Now, if $\lambda_1\approx\lambda_2$ (wlog), starting with the case $d=2$ leads to the Gamma $\mathcal G(2,\lambda_1)$ distribution: $$\lim_{\epsilon\to 0}\lambda_1(\lambda_1+\epsilon)\dfrac{e^{-\lambda_1x}-e^{-[\lambda_1+\epsilon]x}}{\epsilon}=\lambda_1^2xe^{-\lambda_1x}$$ $-$by L'Hospital's rule$-$as expected since this is the distribution of the sum two iid Exponential $\mathcal E(\lambda_1)$ random variates.

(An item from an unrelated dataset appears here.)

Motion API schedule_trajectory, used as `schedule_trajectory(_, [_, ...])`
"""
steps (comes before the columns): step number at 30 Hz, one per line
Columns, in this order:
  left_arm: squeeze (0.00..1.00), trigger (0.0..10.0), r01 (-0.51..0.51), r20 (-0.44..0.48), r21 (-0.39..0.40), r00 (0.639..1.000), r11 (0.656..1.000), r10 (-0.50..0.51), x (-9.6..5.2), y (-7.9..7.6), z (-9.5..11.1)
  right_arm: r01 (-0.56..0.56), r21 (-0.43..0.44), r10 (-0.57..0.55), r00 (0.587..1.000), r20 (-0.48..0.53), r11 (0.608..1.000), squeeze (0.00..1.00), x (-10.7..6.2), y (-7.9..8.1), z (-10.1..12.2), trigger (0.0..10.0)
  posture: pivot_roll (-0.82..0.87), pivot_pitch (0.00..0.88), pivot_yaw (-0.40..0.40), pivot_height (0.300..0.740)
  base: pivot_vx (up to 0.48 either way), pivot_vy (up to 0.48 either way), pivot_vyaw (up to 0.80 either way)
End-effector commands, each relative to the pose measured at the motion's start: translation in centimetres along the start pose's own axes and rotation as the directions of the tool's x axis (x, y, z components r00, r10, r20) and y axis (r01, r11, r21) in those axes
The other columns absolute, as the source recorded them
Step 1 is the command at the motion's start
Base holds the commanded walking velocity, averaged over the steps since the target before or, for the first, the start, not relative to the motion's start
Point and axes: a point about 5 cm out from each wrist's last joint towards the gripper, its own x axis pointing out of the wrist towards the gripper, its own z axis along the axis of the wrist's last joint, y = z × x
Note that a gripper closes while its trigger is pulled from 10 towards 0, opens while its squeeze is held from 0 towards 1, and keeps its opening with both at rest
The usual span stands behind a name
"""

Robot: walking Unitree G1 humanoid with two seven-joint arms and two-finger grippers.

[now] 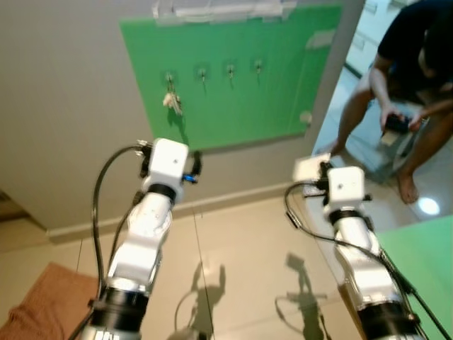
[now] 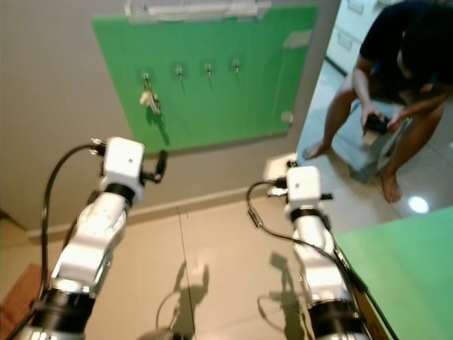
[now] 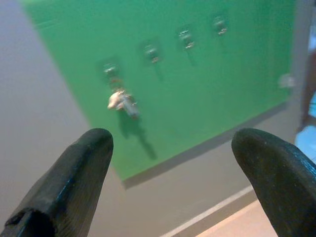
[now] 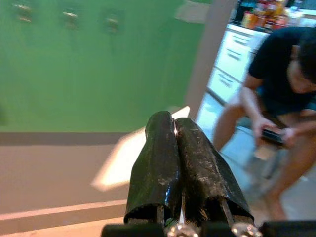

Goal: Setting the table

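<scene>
Both arms are raised in the lower half of the head views, over a glossy tiled floor (image 1: pixel 241 241). The left tool (image 3: pixel 170 163) is released, its two black fingers (image 3: pixel 74 182) standing well apart; the right tool (image 4: pixel 173 163) is clenched with its fingers pressed together and holds nothing. No tableware appears in these views; a green-topped surface (image 1: pixel 421 262), possibly the table, lies at the lower right edge. The step in hand is judged to be locating the table, so the robot should turn toward that lower right edge and keep both arms clear of the wall. Beyond the arms, a green board (image 1: pixel 233 71) with four hooks hangs in the upper centre. The left wrist view resolves a small pale key-like item (image 3: pixel 122 102) on the first hook. The right wrist view shows a seated person (image 4: pixel 276 98) holding a phone, with bottles on a counter (image 4: pixel 266 15) behind.
</scene>
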Motion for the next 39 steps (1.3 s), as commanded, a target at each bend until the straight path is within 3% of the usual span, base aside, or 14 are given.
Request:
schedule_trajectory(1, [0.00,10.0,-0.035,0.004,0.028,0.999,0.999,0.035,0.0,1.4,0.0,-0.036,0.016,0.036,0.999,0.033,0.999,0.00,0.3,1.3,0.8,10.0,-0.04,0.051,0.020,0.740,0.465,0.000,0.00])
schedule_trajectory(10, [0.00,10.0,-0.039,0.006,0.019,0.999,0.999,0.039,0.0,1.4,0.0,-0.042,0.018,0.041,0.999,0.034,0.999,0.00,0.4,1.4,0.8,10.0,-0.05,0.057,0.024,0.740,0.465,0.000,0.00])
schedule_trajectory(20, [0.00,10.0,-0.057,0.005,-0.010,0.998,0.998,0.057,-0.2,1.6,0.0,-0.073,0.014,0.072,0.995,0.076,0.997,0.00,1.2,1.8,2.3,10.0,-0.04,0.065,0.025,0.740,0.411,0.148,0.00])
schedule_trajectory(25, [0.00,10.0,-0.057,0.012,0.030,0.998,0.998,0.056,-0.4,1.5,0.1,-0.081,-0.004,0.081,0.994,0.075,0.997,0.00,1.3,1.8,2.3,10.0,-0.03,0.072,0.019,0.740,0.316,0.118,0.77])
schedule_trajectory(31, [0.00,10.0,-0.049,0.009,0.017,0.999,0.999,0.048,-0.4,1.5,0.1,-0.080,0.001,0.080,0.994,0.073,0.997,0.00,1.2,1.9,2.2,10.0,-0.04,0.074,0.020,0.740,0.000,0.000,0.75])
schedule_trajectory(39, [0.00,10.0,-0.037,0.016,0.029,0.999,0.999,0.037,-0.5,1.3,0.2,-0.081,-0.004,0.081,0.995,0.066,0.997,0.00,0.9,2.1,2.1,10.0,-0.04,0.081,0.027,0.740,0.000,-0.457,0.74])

In the general case $d>2$, the undefined term in the density $$\lim_{\epsilon\to 0}\dfrac{e^{-\lambda_1x}}{\epsilon}\underbrace{\prod_{j=3}^d\dfrac{1}{\lambda_j-\lambda_1}}_\rho -\dfrac{e^{-[\lambda_1+\epsilon]x}}{\epsilon}\prod_{j=3}^d\dfrac{1}{\lambda_j-\lambda_1-\epsilon}$$ is equal to $$\lim_{\epsilon\to 0}\frac{\rho e^{-\lambda_1x}}{\epsilon\prod_{j=3}^d[\lambda_j-\lambda_1-\epsilon]} \left\{\prod_{j=3}^d[\lambda_j-\lambda_1-\epsilon]-e^{-\epsilon x}\rho^{-1}\right\} =\rho e^{-\lambda_1x}\left\{ x - \sum_{j=3}^d (\lambda_j-\lambda_1)^{-1}\right\}$$ by L'Hospital's rule.

Answer 2

The definition of the hypoexponential distribution (HD) requires that:

$$f(x)=\sum_i^d \left(\prod_{j=1,i\neq j}^{d}\frac{\lambda_j}{\lambda_j-\lambda_i}\right)\lambda_i e^{(-\lambda_ix)},\quad x>0 $$

that expression is only a special case when $\lambda_i \neq \lambda_j$. It is not a requirement for the hypoexponential distribution in general.

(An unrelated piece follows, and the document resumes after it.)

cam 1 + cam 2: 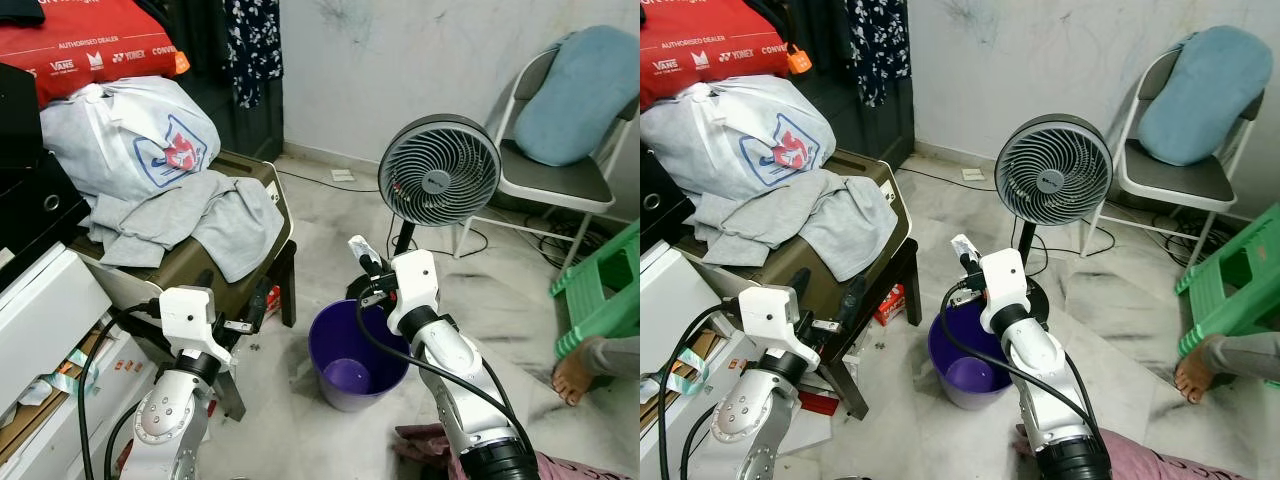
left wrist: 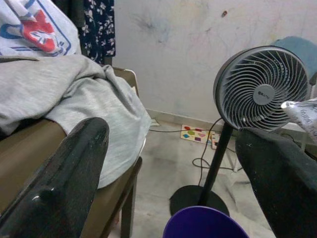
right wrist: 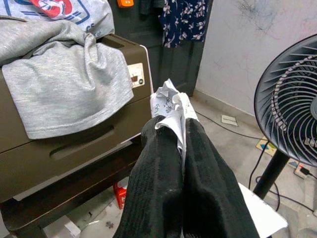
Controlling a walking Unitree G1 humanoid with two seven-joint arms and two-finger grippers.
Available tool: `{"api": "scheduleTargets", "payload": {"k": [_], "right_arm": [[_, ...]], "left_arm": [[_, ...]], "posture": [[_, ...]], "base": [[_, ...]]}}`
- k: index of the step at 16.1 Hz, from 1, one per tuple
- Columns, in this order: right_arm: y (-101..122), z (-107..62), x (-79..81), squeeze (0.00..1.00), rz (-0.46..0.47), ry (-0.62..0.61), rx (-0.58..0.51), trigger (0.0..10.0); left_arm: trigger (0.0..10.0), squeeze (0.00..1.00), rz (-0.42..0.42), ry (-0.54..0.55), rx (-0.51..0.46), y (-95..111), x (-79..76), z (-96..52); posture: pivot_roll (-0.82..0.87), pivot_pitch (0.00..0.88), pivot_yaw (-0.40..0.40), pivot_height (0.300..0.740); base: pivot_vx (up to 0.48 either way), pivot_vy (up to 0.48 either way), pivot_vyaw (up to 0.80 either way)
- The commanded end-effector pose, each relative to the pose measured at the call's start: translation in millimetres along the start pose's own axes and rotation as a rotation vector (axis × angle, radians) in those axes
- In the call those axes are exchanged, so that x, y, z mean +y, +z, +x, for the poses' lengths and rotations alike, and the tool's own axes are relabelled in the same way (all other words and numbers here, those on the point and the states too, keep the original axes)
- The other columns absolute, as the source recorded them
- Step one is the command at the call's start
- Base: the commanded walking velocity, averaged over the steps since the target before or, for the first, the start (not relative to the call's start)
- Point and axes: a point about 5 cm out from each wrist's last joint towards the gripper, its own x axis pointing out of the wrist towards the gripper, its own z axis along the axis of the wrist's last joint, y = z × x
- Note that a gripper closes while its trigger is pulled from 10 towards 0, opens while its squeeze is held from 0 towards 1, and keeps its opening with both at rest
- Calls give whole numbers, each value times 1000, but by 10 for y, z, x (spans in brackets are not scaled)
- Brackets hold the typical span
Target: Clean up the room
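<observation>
The left end effector [image 1: 243, 325] hangs with its fingers spread wide, holding nothing, beside the bench [image 1: 255, 215] draped in grey clothes [image 1: 180, 220]. The right end effector [image 3: 171, 124] pinches a crumpled paper scrap [image 3: 168, 99] above the purple bucket [image 1: 355, 355] — released off-centre, that light paper could flutter past the rim onto the dusty marble floor [image 1: 480, 290] — near the fan [image 1: 438, 168] and folding chair [image 1: 560, 180].

person [image 1: 585, 368] cut off at frame edge, paper's [image 3: 168, 106] print unreadable
</observation>
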Motion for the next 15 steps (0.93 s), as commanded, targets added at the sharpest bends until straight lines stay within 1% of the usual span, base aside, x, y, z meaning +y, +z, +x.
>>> {"api": "scheduleTargets", "payload": {"k": [1,2,3,4,5,6,8,9,10,12,13,15], "right_arm": [[35,-6,-25,0,1,-11,-11,10000],[50,28,-50,0,13,-46,-7,10000],[77,67,-84,0,20,-88,-5,10000],[83,54,-120,0,16,-118,-5,10000],[91,2,-171,0,4,-150,-9,10000],[104,-47,-215,0,-15,-176,-17,10000],[135,-140,-262,0,-15,-200,-36,10000],[137,-231,-292,0,-33,-212,-36,10000],[110,-264,-298,0,-48,-213,-26,10000],[99,-235,-306,0,-54,-217,-21,10000],[89,-230,-317,0,-58,-226,-18,10000],[60,-258,-310,0,-73,-224,-12,10000]], "left_arm": [[10000,0,8,-9,-6,20,-4,-2],[10000,0,10,-21,-24,49,-30,55],[10000,0,13,-62,-61,105,-91,108],[10000,0,29,-106,-74,124,-140,104],[10000,0,42,-137,-76,125,-168,92],[10000,0,49,-140,-73,121,-169,90],[10000,0,47,-113,-64,115,-129,94],[10000,0,43,-99,-63,113,-98,108],[10000,0,43,-98,-67,109,-107,142],[10000,0,70,-88,-84,124,-108,187],[10000,0,74,-74,-91,136,-78,208],[10000,0,44,-110,-100,159,-63,188]], "posture": [[71,54,-51,740],[56,54,-49,740],[57,58,-52,740],[57,58,-52,740],[57,58,-52,740],[57,58,-52,740],[42,61,-42,740],[28,63,-37,740],[18,60,-35,740],[19,57,-35,740],[23,53,-33,740],[24,53,-34,740]], "base": [[0,0,0],[0,0,-775],[0,0,-769],[0,0,-769],[0,0,-775],[0,0,-719],[0,0,0],[0,0,0],[0,0,0],[0,0,0],[0,0,0],[0,0,0]]}}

The more general hypo-exponential distribution can be expressed as a phase-type distribution

$$f(x) = -\boldsymbol{\alpha}e^{x \boldsymbol{\Theta}} \boldsymbol{\Theta} \mathbf{1} $$

With $$\boldsymbol{\alpha} = (1,0,0,\dots,0,0)$$ and $$\boldsymbol{\Theta} = \begin{bmatrix} -\lambda_1 & \lambda_1 & 0 & \dots & 0 & 0 \\ 0 & -\lambda_2 & \lambda_2 & \dots & 0 & 0 \\ \vdots & \ddots & \ddots & \ddots & \ddots & \vdots\\ 0 & 0 & \ddots & -\lambda_{d-2} & \lambda_{d-2} & 0\\ 0 & 0 & \dots & 0 & -\lambda_{d-1} & \lambda_{d-1}\\ 0 & 0 & \dots & 0 & 0 & -\lambda_{d}\\ \end{bmatrix}$$

That involves the exponentiation of a matrix. And that can be approximated with a sum using a Taylor series.

You can see the matrix as modelling a sort of Markov chain process with non-discrete time steps. A sum of exponential distributed variables is like waiting for several consecutive transitions whose waiting time is each exponential distributed. Those transitions relate to the Markov chain.

Not only when $\lambda_i \neq \lambda_j$ but also when $\lambda_i = \lambda_j$ then the formula can give problems as demonstrated in this question: Why my cdf of the convolution of n exponential distribution is not in the range(0,1)?